The first opinion poll since the special election in Georgia's 6th Congressional District shows a 1-point lead for Democrat Jon Ossoff over Republican Karen Handel, within the margin of error.
Here's another way of putting it: It took just one week* for Handel to erase the 28-point gap Ossoff enjoyed in the first round of balloting.
The internal poll, conducted by a Democratic firm, affirms what most seasoned observers expected in the run-off. Buoyed by endorsements from most of her GOP opponents and pretty much every major Republican in the state, Handel is in a solid position to consolidate the party's voters and win the race -- despite the enormous enthusiasm among many in the district for sending a message of defiance against President Trump. Given that the poll was conducted when Ossoff and Democratic groups were already back on TV and radio with ads promoting him and attacking Handel -- while she, as expected, had to take a few days to raise money and regroup -- this is unambiguously good news for her. So is the fact that Handel, who has a reputation as a poor fund-raiser, brought in over $1 million in just one week after the special election. That doesn't count the $750,000 from a fund-raiser Trump headlined for her in Atlanta last Friday.

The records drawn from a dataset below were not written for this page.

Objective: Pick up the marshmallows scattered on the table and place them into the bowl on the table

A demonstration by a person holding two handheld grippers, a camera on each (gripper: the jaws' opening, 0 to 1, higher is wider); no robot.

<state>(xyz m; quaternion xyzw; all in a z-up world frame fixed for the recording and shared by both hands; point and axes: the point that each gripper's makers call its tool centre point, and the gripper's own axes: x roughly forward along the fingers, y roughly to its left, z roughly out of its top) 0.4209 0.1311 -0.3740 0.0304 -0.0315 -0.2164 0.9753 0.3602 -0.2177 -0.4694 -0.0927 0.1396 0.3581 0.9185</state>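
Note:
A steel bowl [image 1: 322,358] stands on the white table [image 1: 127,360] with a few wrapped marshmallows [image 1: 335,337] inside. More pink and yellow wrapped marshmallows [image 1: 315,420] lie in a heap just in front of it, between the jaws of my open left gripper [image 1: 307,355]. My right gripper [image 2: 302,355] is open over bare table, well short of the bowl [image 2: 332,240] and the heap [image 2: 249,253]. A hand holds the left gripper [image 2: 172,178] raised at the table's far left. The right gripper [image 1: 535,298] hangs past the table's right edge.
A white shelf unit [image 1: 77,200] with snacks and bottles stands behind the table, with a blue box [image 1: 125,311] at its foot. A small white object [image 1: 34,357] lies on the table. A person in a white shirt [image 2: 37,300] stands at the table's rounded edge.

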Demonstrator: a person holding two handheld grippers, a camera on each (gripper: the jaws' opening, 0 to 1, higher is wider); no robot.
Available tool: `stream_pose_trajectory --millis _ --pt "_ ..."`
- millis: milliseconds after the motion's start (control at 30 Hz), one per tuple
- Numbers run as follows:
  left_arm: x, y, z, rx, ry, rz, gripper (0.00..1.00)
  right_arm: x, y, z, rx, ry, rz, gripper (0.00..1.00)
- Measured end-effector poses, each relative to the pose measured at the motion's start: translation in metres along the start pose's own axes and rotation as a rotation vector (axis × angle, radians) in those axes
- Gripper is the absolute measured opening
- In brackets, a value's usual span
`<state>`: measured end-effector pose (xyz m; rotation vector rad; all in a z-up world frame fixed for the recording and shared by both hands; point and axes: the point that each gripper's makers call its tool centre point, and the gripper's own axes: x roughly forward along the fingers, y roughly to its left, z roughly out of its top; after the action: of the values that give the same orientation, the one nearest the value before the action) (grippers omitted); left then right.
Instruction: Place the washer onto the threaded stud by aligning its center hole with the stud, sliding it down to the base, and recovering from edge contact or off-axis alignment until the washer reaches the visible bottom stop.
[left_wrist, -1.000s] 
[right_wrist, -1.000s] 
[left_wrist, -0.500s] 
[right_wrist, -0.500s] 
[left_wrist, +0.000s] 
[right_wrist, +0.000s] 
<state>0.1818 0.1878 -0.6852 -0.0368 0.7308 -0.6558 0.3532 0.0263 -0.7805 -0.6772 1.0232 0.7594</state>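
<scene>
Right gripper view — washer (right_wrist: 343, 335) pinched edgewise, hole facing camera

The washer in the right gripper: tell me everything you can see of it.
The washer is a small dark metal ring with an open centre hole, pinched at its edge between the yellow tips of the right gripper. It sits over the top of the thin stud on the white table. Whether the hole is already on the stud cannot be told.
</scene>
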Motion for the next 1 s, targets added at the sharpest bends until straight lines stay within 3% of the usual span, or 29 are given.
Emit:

If there is anything bad for Handel in the poll, it's that Ossoff continues to galvanize a number of people in the district who don't always vote. That means Handel's ground game will have to be particularly good at prodding the district's reliable Republicans to show up and vote. The GOP managed to do that leading up to the April 18 special election: The astonishing (for a special election) turnout of 43 percent was evidence Democrats weren't the only ones to push people to the polls.
On the other hand, the absence of other details and cross-tabs from the poll's publicly released results makes one wonder if the other news for Ossoff wasn't so great.
In related news, I spoke with a Republican bigwig recently and took away these nuggets about the race:
- Educated women in the suburban district, who traditionally have voted GOP, continue to be turned off by Trump.
- The fact that Handel is a woman may help make up for some of that, but only up to a point.
- Perhaps the biggest thing in this race outside Handel's control -- besides what comes out of Trump's mouth and Twitter account -- is what Congress does between now and the June 20 run-off. Getting a key bill or two out of the House before then (e.g., health care or taxes) could show these newly reluctant Republicans that the party is making progress and bring them back into the fold.
So while this is no time for Republicans to relax, the very early signs in the 6th District run-off are good for Karen Handel.
*The poll of 590 "likely June run-off voters" was conducted April 23-26. It has a margin of error of 4 percentage points.